The Old Lighthouse And Adjoining Keepers' Houses is a Grade II listed building in the East Riding of Yorkshire local planning authority area, England. First listed on 21 May 1987. Lighthouse.
The Old Lighthouse And Adjoining Keepers' Houses
- WRENN ID
- empty-tallow-falcon
- Grade
- II
- Local Planning Authority
- East Riding of Yorkshire
- Country
- England
- Date first listed
- 21 May 1987
- Type
- Lighthouse
- Source
- Historic England listing
Description
The Old Lighthouse and adjoining keepers' houses is a lighthouse of 1836, designed by Francis Dales for Trinity House, along with later 19th-century keepers' houses. The building is constructed of stuccoed brick, with Welsh slate roofs to the houses. It is situated on Paull Town End Road, in the East Riding of Yorkshire.
The lighthouse is a three-storey, tapered round tower with a single-room house attached to its south side, and an entrance annexe and two-room house attached to the east. A three-storey, single-bay house faces the riverbank, while a single-storey annexe and a two-storey, two-bay house sit alongside Town End Road. The tower features recessed 12-pane sliding sashes on the ground and first floors, with projecting sills. A plaque on the first floor bears the inscription “THIS LIGHTHOUSE WAS BUILT 1836 BY THE TRINITY HOUSE OF KINGSTON UPON HULL WILLIAM COLLINSON) WARDEN GEORGE HALL )”. The top floor has a plain balcony with flagstones and plain wrought-iron railings, a recessed four-panel door, and a wide, 24-pane window facing west. A plain dome tops the tower with a cylindrical ventilator. The adjoining range to the right has a plinth, single 16-pane sashes on each floor with sills, stepped eaves, a bracketed wooden gutter, and a chimney stack. A straight joint separates it from Nos 1-3 Anson Villas, which are not part of the listed building. The range to the left incorporates an annexe with steps, railings, a panelled door, and a 12-pane casement; the house has 12-pane ground-floor sashes in chamfered reveals with projecting moulded sills, and half dormers with unequal 9-pane sashes. The roof has coped gables with shaped kneelers, ridged coping with moulded octagonal finials, and exposed moulded rafter ends. A central ridge stack features four diagonal shafts with stepped cornices and square pots.
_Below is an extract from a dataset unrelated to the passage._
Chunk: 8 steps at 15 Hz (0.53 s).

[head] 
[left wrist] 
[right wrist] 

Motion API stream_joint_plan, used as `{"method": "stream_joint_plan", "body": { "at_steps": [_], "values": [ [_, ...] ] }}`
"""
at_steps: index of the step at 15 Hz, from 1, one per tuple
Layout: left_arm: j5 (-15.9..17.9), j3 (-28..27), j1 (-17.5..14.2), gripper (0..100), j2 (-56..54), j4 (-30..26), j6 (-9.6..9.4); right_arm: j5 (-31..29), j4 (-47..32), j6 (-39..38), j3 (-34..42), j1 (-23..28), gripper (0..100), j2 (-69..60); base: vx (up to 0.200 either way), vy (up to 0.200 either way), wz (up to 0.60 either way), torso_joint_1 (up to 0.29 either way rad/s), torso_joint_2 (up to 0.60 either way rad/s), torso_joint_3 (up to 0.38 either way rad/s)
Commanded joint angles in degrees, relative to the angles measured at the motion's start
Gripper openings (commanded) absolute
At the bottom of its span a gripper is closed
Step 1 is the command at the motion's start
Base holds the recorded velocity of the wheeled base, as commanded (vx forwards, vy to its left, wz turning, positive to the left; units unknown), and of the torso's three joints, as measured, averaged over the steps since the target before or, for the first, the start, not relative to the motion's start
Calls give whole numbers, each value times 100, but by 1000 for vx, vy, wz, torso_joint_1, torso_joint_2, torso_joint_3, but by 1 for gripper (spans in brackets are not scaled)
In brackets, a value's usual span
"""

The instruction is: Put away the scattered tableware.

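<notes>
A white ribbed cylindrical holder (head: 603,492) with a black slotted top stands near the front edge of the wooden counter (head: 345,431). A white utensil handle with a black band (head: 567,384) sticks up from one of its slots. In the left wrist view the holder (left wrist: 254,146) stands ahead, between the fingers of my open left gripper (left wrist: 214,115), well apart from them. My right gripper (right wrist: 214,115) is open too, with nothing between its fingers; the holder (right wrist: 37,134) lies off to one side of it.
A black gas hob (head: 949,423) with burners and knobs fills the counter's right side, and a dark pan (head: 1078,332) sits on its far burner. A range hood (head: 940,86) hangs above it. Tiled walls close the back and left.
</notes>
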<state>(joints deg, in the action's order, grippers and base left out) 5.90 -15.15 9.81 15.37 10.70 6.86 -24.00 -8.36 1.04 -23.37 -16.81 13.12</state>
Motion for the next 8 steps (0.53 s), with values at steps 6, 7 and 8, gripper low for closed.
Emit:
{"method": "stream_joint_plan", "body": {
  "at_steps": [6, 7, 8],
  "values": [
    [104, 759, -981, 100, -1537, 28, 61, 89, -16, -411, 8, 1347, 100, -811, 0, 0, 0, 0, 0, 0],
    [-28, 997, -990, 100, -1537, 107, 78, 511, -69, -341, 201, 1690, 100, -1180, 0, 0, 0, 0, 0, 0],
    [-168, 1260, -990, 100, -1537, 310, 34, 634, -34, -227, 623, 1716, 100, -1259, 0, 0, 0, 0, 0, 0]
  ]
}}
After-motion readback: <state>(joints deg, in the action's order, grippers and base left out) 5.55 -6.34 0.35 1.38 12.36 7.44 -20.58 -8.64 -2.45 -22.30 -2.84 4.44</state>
Internally, the tower’s ground floor has a blocked door to the south range and an inserted 19th-century staircase leading to the original flagged first floor, which contains a former entrance hatch. A hatch leads to the lantern chamber, which has a wrought-iron balustrade with plain bars and fluted principals, and wrought-iron ribs to the dome.
The lighthouse was part of a series of Humber Estuary lights, alongside those at Spurn Point, Easington, and South Killingholme, where Dales also designed South Low Light. It ceased operation in 1870, replaced by lights at Thorngumbald Clough and Salt End.